The healing potential is decreased in older patients, and the risk of complications increases with age5-7. Phillips et al.8 reported that age is a significant predictor of delayed clinical recovery. It is reported that neurosensory deficit with inferior alveolar nerve injury is related to increased age and that the sensory recovery might be incomplete in older patients9,10.

In addition, third molars can often be fully or deeply impacted in middle-aged individuals. As mentioned above, most patients undergo third molar extractions in their early 20s. Conversely, there are third molars that have not been extracted until after the age of 40 years, but the tooth was deeply impacted and without symptoms. According to Kim et al.11, the average age of the patients is higher in cases with deeply ITMs (level D). There are some patients with completely ITMs on the panoramic view, but a computed tomography shows only coverage by soft tissue without overlying bone. These patients often have calculus on the third molar and severe inflammation of the surrounding soft tissues. Thus, bleeding due to inflammation, along with the deep impaction, makes the extraction more difficult.

Furthermore, pathologic changes, such as cysts, caries, or periodontitis of the adjacent second molar, can develop. Terauchi et al.12 reported that the average age of onset of dentigerous cysts related to ITMs was 45.9±13.3 years. In 2017, Kim et al.13 investigated the development of pathologic conditions in ITMs and the adjacent teeth based on age in Korean patients.
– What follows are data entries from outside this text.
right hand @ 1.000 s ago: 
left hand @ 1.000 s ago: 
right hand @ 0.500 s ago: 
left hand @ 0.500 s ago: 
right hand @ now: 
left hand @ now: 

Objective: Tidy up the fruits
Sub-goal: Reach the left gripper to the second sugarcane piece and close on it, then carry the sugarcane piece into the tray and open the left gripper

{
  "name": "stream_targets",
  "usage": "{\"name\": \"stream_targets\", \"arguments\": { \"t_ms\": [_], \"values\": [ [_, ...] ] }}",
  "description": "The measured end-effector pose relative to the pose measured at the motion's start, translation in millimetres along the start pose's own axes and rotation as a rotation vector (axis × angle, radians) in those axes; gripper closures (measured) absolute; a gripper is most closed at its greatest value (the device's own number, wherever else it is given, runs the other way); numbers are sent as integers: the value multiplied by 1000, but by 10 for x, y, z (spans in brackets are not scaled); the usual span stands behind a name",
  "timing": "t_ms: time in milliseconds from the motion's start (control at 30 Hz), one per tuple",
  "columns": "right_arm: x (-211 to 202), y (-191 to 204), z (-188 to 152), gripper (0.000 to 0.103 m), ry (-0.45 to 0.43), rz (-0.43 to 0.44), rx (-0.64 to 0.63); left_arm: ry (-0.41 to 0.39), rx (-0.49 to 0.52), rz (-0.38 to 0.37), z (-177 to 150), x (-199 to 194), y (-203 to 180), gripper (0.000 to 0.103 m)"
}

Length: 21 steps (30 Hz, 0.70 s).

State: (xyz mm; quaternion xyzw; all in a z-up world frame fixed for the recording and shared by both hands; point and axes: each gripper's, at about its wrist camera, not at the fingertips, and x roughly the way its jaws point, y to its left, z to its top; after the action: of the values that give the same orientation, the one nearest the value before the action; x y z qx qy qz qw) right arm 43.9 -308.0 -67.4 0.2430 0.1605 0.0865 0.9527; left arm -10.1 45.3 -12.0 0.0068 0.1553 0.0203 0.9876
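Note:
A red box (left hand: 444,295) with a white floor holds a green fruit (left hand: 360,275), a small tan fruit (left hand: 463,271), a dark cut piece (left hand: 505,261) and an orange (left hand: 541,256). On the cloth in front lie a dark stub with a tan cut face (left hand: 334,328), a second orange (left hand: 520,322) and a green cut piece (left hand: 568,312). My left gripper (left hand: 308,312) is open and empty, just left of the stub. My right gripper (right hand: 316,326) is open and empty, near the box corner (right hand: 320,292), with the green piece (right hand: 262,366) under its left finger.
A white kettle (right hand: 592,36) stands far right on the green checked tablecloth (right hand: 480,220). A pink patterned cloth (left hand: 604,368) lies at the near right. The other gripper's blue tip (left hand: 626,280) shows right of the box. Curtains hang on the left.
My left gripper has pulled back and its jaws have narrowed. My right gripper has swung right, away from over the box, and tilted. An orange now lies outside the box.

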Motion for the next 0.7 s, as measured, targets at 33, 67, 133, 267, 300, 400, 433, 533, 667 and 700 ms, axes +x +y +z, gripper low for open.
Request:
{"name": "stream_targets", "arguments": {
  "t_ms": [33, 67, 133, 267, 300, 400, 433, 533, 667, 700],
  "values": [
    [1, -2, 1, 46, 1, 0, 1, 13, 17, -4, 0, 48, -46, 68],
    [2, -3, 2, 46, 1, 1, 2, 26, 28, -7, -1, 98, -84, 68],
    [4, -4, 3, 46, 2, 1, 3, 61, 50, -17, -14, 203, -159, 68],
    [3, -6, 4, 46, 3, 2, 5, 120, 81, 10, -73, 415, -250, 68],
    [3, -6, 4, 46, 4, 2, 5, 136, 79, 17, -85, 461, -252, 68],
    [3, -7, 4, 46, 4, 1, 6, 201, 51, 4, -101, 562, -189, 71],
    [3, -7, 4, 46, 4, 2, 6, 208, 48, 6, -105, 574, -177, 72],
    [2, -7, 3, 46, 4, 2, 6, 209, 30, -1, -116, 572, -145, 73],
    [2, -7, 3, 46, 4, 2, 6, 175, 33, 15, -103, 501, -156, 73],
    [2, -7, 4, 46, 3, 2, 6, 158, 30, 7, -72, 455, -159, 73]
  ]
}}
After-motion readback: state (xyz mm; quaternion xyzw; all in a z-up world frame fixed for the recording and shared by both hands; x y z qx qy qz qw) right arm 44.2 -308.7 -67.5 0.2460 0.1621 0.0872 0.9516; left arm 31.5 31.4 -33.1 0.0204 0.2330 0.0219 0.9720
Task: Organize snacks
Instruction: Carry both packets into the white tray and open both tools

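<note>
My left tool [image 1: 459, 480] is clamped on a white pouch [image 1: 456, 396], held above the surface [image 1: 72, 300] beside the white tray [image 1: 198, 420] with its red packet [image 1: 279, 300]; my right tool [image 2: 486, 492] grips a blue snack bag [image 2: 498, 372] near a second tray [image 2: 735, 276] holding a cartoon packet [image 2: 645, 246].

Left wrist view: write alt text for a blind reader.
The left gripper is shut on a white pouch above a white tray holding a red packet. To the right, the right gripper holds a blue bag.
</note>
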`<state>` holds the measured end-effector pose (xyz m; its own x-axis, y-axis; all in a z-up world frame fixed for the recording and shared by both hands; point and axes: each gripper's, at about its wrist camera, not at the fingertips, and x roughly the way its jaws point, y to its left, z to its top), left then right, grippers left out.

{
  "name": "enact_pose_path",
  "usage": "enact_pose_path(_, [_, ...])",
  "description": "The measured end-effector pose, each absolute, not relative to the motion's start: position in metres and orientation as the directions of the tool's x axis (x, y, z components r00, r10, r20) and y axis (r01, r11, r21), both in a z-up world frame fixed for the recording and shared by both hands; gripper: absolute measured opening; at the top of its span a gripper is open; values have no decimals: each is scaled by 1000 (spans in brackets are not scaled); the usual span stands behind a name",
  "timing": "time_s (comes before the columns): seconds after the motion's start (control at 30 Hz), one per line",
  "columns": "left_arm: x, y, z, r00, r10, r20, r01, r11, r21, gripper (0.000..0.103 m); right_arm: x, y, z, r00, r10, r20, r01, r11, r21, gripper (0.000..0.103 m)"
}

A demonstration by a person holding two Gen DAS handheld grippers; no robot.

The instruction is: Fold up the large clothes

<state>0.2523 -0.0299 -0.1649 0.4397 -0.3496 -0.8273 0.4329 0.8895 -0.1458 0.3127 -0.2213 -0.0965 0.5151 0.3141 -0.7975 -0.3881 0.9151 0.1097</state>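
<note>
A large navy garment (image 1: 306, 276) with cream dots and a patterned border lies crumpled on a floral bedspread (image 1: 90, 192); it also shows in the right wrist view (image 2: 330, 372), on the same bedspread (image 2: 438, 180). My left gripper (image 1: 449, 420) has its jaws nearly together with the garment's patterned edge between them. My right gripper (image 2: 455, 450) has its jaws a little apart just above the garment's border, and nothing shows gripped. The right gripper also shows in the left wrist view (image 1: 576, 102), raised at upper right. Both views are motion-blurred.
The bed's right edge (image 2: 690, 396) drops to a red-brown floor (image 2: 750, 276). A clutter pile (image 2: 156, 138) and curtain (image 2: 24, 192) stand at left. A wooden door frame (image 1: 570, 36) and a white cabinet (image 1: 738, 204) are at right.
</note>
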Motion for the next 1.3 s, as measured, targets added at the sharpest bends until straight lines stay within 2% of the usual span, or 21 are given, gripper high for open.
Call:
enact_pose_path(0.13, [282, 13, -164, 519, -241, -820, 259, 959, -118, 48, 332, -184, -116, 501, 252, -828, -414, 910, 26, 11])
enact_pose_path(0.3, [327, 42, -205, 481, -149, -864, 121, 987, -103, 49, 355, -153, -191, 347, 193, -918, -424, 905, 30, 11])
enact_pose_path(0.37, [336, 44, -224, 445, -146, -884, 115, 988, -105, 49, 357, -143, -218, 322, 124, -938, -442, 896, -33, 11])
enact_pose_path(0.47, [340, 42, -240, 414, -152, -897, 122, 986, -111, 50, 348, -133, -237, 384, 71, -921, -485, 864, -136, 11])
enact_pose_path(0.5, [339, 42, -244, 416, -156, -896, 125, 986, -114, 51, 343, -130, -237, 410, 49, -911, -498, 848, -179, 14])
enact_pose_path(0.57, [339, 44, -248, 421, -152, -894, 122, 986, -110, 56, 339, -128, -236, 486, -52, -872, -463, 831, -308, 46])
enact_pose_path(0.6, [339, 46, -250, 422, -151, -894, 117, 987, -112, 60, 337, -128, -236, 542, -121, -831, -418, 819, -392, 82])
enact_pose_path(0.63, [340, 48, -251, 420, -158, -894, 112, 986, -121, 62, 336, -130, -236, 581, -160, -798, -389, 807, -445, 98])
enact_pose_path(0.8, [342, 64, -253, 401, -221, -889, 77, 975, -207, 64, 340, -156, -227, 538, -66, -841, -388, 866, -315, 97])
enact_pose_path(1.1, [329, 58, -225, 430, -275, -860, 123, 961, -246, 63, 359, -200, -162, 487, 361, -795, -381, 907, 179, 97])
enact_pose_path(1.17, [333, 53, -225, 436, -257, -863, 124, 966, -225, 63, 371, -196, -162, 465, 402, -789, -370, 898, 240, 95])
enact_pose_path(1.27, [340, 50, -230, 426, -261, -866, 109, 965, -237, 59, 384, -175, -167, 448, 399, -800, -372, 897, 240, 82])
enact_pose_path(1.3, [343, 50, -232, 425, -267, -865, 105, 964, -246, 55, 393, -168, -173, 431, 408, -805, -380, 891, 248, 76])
They reported that the severity and frequency of pathologic changes in ITMs and second molars due to ITMs increased with age. When a cystic lesion is present, a bony defect approximately the size of the cyst is created, and the area where bone healing should occur increases. Additional treatment is required in cases with lesions occurring in the adjacent second molar, and extraction of the second molar may become necessary in severe cases.

The rate of ankylosis and systemic disease increases after middle age. Baensch et al.14 reported a high rate of ankylosis and medical problems in elderly patients. Ankylosis is a common finding during third molar extractions in many middle-aged and elderly patients in clinical practice. Comorbidities such as cardiovascular disease or diabetes are more prevalent in elderly individuals; therefore, a multidisciplinary medical consultation is often required.

Not all patients have these problems after middle age, and not all patients require prophylactic extraction of teeth as a preventive measure. However, it is clear that the extraction becomes difficult, or additional surgical intervention might be necessary when the factors mentioned above act alone or in combination.